Ze wordt actief in de Duitse Kerkstrijd en de Bekennende Kirche. Ze vecht in Zwitserland voor de politieke beweging ‘Bewegung Freies Deutschland’. Ze leest, studeert en levert Barth heel veel materiaal voor zijn dogmatiek. Zelfstandig leest ze over de vrouwen in de bijbel. Dit alles resulteert in twee publikaties: ‘Die wirkliche Frau’ in 1949, en ‘Der Dienst der Frau in der Wortverkündigung’ in 1951. Dit laatste grote opstel staat afgedrukt in het boek van Köbler. Het zal de toets van de huidige feministische kritiek niet kunnen doorstaan, aldus Köbler. Ook zal Charlotte het eens zijn geweest met het grote stuk van Barth over ‘man en vrouw’ in Kirchliche Dogmatik (KD) deel drie/vier. Een stuk dat m.i. terecht gekritiseerd wordt door de vrouwen- en de homo-beweging.

Hulp tegenover

Maar toch spreekt Renate Köbler vol bewondering over deze energieke vrouw. Het is haar gelukt Charlotte von Kirschbaum uit de schijnwerpers van Barth te halen en als zelfstandige vrouw een plaats te geven. Het feit dat je je hele leven wijdt aan leven en werk van één persoon hoeft nog niet te betekenen dat je jezelf wegcijfert. Charlotte was Karl Barth als ‘een hulp tegenover’. Deze tekst uit Genesis 2, 18 is dan ook als motto aan dit boek meegegeven.

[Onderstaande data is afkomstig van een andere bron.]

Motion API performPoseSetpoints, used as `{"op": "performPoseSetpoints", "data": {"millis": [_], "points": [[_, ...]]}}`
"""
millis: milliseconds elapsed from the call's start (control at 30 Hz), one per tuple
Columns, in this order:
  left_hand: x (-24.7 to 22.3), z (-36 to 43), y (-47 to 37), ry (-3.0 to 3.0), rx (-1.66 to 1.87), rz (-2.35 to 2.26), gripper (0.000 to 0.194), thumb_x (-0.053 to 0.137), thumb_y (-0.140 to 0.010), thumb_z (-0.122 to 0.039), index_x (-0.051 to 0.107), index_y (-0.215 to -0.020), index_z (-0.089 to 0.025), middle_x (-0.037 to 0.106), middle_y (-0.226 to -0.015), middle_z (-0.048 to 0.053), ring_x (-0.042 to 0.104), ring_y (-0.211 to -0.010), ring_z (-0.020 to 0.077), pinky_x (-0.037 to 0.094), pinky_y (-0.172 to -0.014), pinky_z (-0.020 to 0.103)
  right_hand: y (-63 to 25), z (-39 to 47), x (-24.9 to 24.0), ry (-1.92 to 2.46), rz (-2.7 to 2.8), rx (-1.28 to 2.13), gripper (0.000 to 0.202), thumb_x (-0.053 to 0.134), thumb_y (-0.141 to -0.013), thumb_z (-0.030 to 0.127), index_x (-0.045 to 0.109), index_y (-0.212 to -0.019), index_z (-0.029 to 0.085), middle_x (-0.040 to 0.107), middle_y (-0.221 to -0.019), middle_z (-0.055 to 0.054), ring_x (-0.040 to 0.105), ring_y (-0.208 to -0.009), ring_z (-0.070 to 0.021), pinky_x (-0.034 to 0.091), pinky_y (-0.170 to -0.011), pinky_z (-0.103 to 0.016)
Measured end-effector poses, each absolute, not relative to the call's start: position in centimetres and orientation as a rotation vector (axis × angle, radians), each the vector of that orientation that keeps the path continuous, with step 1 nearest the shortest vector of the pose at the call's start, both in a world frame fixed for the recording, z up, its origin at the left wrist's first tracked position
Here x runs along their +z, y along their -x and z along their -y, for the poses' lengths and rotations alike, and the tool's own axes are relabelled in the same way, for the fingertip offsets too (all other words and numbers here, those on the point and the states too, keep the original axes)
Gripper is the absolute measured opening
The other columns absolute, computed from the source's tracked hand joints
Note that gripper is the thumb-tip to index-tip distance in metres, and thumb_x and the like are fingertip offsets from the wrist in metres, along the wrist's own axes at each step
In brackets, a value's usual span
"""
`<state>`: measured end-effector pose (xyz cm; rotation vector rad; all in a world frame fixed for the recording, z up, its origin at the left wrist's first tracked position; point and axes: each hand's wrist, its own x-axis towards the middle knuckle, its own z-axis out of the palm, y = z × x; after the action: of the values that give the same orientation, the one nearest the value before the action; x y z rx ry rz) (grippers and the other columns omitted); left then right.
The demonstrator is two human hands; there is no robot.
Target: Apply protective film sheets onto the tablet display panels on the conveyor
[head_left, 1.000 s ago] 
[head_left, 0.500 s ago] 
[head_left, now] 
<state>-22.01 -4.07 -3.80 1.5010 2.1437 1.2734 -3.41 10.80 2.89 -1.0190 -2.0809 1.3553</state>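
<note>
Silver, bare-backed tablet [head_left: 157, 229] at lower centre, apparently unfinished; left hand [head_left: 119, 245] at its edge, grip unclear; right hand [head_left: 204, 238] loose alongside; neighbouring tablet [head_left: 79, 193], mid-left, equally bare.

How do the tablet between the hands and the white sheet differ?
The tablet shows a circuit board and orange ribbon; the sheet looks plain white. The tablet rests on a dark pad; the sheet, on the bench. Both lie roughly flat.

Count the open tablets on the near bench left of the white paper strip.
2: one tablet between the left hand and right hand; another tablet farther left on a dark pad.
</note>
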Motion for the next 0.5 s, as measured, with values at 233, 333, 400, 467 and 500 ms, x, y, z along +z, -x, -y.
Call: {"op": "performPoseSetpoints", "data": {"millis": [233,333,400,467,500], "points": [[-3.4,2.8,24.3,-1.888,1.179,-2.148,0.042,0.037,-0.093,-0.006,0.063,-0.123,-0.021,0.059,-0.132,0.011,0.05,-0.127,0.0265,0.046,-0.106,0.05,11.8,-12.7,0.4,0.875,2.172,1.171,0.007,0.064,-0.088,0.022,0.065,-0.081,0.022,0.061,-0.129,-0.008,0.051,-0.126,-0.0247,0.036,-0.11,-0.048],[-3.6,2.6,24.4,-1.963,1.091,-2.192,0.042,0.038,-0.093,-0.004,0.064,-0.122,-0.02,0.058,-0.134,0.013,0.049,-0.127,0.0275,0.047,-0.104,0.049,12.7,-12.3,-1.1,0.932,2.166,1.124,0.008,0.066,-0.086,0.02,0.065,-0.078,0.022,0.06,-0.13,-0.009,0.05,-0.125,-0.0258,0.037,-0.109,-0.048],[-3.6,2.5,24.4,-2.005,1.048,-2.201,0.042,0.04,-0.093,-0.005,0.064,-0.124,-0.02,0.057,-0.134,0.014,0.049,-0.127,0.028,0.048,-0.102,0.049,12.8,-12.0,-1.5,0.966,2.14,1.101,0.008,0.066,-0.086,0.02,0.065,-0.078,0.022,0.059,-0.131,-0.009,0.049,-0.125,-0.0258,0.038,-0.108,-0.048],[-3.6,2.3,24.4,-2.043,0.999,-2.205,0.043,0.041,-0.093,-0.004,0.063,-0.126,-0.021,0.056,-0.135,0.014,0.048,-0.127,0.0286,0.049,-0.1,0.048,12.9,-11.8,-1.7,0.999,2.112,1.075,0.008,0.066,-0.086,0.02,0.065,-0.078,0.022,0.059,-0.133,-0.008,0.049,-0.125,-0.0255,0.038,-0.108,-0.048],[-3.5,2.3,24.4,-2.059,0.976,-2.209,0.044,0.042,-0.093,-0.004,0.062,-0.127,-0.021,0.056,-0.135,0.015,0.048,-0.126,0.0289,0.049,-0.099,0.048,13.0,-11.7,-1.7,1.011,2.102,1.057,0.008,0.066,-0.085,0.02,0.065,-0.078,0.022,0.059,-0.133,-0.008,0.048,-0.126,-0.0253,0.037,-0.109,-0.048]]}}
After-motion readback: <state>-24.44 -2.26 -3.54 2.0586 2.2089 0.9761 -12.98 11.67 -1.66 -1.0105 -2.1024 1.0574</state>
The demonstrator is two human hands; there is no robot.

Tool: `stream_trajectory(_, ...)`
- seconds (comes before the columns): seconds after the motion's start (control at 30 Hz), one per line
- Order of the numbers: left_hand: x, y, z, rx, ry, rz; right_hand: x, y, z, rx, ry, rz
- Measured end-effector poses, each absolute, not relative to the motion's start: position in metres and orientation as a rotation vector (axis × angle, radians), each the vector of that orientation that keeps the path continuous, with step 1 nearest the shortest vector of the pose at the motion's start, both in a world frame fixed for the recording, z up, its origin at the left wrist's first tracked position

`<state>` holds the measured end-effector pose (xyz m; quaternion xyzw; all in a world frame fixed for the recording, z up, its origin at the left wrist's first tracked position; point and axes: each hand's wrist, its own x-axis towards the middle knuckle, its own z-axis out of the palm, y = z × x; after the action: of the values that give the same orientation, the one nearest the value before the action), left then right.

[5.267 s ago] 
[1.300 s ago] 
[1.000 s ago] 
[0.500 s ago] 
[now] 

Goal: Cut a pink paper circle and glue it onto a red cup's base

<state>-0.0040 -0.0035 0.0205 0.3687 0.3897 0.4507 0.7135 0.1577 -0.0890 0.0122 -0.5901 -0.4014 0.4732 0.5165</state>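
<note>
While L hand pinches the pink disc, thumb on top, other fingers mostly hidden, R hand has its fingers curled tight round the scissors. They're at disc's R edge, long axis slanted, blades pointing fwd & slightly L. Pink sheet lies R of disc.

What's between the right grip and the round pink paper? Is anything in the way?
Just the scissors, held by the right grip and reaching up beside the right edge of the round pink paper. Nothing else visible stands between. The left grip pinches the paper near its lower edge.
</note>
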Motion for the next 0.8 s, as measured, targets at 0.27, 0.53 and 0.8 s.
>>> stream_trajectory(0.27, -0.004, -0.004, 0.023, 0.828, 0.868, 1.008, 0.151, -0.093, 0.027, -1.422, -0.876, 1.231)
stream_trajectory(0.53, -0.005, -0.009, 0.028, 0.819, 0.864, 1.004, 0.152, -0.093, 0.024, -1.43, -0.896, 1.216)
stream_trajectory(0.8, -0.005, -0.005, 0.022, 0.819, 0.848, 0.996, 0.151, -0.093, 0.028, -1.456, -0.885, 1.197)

Het leven van Charlotte van Kirschbaum krijgt een tragisch verloop en einde als vanaf 1962 een hersenziekte haar treft. Geestelijk gaat ze heel langzaam achteruit. Het is ontroerend als je leest: “Barth had de gewoonte haar bij haar bezoeken vooral koralen voor te zingen, waarop ze, half bij kennis antwoordde. Ook Barths werk heeft vanaf die tijd niet meer die vaart van voorheen. In 1975 sterft Charlotte van Kirschbaum en wordt bijgezet in het familiegraf van Barth.

Drs. J. J. Beumer is hervormd predikant voor sociaal basispastoraat in Haarlem.